INSTRUCTIONS FOR THE TASK | Write out the data exactly, every line included.

THE DATA |
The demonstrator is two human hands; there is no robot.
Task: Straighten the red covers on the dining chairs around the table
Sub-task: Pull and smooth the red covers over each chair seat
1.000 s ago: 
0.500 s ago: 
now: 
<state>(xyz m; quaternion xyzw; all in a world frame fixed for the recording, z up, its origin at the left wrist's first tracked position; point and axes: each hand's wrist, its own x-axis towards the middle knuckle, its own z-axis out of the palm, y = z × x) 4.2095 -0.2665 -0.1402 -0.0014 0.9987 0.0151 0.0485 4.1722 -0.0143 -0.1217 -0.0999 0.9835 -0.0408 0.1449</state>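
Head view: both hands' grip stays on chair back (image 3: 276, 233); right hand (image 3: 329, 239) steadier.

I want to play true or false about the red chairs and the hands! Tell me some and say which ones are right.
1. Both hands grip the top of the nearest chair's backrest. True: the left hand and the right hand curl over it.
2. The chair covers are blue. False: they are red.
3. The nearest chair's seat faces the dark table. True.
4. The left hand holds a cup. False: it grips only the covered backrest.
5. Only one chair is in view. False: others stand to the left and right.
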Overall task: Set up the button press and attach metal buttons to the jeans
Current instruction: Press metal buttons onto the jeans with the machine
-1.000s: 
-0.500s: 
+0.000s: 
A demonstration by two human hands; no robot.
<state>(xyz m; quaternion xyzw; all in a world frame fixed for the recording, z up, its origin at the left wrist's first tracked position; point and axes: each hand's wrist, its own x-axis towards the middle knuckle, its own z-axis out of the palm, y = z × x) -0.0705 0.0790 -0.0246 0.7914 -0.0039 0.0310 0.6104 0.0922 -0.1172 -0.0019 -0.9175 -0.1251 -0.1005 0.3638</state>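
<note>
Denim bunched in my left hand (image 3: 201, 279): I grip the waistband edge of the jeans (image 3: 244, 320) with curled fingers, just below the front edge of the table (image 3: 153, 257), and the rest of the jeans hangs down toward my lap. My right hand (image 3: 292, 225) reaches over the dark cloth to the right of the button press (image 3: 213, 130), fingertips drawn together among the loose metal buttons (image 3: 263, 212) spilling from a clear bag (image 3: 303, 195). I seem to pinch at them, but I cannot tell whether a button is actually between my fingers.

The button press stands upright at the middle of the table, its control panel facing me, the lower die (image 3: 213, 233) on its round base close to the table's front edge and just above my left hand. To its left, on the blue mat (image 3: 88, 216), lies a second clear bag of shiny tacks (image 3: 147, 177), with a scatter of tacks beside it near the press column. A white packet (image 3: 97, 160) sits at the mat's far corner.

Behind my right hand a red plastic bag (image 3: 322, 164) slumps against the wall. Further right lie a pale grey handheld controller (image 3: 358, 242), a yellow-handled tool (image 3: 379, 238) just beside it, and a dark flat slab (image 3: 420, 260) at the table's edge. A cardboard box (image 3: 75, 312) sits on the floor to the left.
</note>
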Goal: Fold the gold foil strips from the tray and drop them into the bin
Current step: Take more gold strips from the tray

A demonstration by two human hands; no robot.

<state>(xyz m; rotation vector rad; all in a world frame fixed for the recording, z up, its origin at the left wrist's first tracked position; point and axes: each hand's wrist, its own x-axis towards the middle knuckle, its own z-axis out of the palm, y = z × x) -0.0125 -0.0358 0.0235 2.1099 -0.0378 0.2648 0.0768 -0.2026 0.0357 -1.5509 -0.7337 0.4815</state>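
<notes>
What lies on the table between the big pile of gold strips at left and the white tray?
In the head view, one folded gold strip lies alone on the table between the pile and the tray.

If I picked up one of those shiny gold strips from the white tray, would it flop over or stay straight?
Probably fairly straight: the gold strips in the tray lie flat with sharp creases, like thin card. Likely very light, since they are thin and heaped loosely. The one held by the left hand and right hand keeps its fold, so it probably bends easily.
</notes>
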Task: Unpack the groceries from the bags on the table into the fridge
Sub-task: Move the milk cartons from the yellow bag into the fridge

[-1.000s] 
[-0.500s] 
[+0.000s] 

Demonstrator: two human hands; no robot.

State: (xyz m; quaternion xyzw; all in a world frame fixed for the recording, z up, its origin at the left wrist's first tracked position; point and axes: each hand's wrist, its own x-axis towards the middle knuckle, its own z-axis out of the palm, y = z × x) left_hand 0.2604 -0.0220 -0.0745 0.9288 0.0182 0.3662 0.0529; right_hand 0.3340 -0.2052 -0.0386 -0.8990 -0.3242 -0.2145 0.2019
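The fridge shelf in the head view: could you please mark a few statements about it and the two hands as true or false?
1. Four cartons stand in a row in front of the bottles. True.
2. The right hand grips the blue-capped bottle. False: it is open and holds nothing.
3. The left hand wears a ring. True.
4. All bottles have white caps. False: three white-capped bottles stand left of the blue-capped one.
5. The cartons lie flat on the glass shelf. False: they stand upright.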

TASK OUTPUT |
The demonstrator is two human hands; there is no robot.
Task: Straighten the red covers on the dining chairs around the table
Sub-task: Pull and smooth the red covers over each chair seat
1.000 s ago: 
0.500 s ago: 
now: 
<state>(xyz m; quaternion xyzw; all in a world frame fixed for the recording, z up, its origin at the left wrist's first tracked position; point and axes: each hand's wrist, its own x-axis towards the middle knuckle, its own z-axis out of the palm, y = z × x) 4.2095 -0.2665 -0.1402 -0.0014 0.9987 0.0151 0.0485 4.1722 -0.0143 -0.1217 -0.0999 0.9835 -0.0408 0.1449</state>
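Head view: both hands' grip stays on chair back (image 3: 276, 233); right hand (image 3: 329, 239) steadier.

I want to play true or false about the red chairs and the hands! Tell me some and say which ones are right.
1. Both hands grip the top of the nearest chair's backrest. True: the left hand and the right hand curl over it.
2. The chair covers are blue. False: they are red.
3. The nearest chair's seat faces the dark table. True.
4. The left hand holds a cup. False: it grips only the covered backrest.
5. Only one chair is in view. False: others stand to the left and right.
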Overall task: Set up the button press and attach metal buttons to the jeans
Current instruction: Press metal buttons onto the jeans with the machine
-1.000s: 
-0.500s: 
+0.000s: 
A demonstration by two human hands; no robot.
<state>(xyz m; quaternion xyzw; all in a world frame fixed for the recording, z up, its origin at the left wrist's first tracked position; point and axes: each hand's wrist, its own x-axis towards the middle knuckle, its own z-axis out of the palm, y = z × x) -0.0705 0.0790 -0.0246 0.7914 -0.0039 0.0310 0.6104 0.0922 -0.1172 -0.0019 -0.9175 -0.1251 -0.1005 0.3638</state>
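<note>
Denim bunched in my left hand (image 3: 201, 279): I grip the waistband edge of the jeans (image 3: 244, 320) with curled fingers, just below the front edge of the table (image 3: 153, 257), and the rest of the jeans hangs down toward my lap. My right hand (image 3: 292, 225) reaches over the dark cloth to the right of the button press (image 3: 213, 130), fingertips drawn together among the loose metal buttons (image 3: 263, 212) spilling from a clear bag (image 3: 303, 195). I seem to pinch at them, but I cannot tell whether a button is actually between my fingers.

The button press stands upright at the middle of the table, its control panel facing me, the lower die (image 3: 213, 233) on its round base close to the table's front edge and just above my left hand. To its left, on the blue mat (image 3: 88, 216), lies a second clear bag of shiny tacks (image 3: 147, 177), with a scatter of tacks beside it near the press column. A white packet (image 3: 97, 160) sits at the mat's far corner.

Behind my right hand a red plastic bag (image 3: 322, 164) slumps against the wall. Further right lie a pale grey handheld controller (image 3: 358, 242), a yellow-handled tool (image 3: 379, 238) just beside it, and a dark flat slab (image 3: 420, 260) at the table's edge. A cardboard box (image 3: 75, 312) sits on the floor to the left.
</note>
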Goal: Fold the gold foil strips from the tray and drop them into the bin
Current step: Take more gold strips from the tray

A demonstration by two human hands; no robot.

<state>(xyz m; rotation vector rad; all in a world frame fixed for the recording, z up, its origin at the left wrist's first tracked position; point and axes: each hand's wrist, its own x-axis towards the middle knuckle, its own z-axis out of the palm, y = z × x) -0.0125 -0.0358 0.0235 2.1099 -0.0378 0.2648 0.0768 -0.2026 0.0357 -1.5509 -0.7337 0.4815</state>
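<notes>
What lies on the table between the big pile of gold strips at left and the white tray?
In the head view, one folded gold strip lies alone on the table between the pile and the tray.

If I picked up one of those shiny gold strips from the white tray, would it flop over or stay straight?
Probably fairly straight: the gold strips in the tray lie flat with sharp creases, like thin card. Likely very light, since they are thin and heaped loosely. The one held by the left hand and right hand keeps its fold, so it probably bends easily.
</notes>
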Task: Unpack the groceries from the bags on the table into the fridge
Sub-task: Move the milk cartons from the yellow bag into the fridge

[-1.000s] 
[-0.500s] 
[+0.000s] 

Demonstrator: two human hands; no robot.

State: (xyz m; quaternion xyzw; all in a world frame fixed for the recording, z up, its origin at the left wrist's first tracked position; point and axes: each hand's wrist, its own x-axis towards the middle knuckle, its own z-axis out of the palm, y = z × x) left_hand 0.2604 -0.0220 -0.0745 0.9288 0.0182 0.3662 0.0529; right_hand 0.3340 -0.2052 -0.0386 -0.8990 -0.3242 -0.2145 0.2019
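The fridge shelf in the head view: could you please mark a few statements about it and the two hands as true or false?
1. Four cartons stand in a row in front of the bottles. True.
2. The right hand grips the blue-capped bottle. False: it is open and holds nothing.
3. The left hand wears a ring. True.
4. All bottles have white caps. False: three white-capped bottles stand left of the blue-capped one.
5. The cartons lie flat on the glass shelf. False: they stand upright.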

The exercise requires nothing else.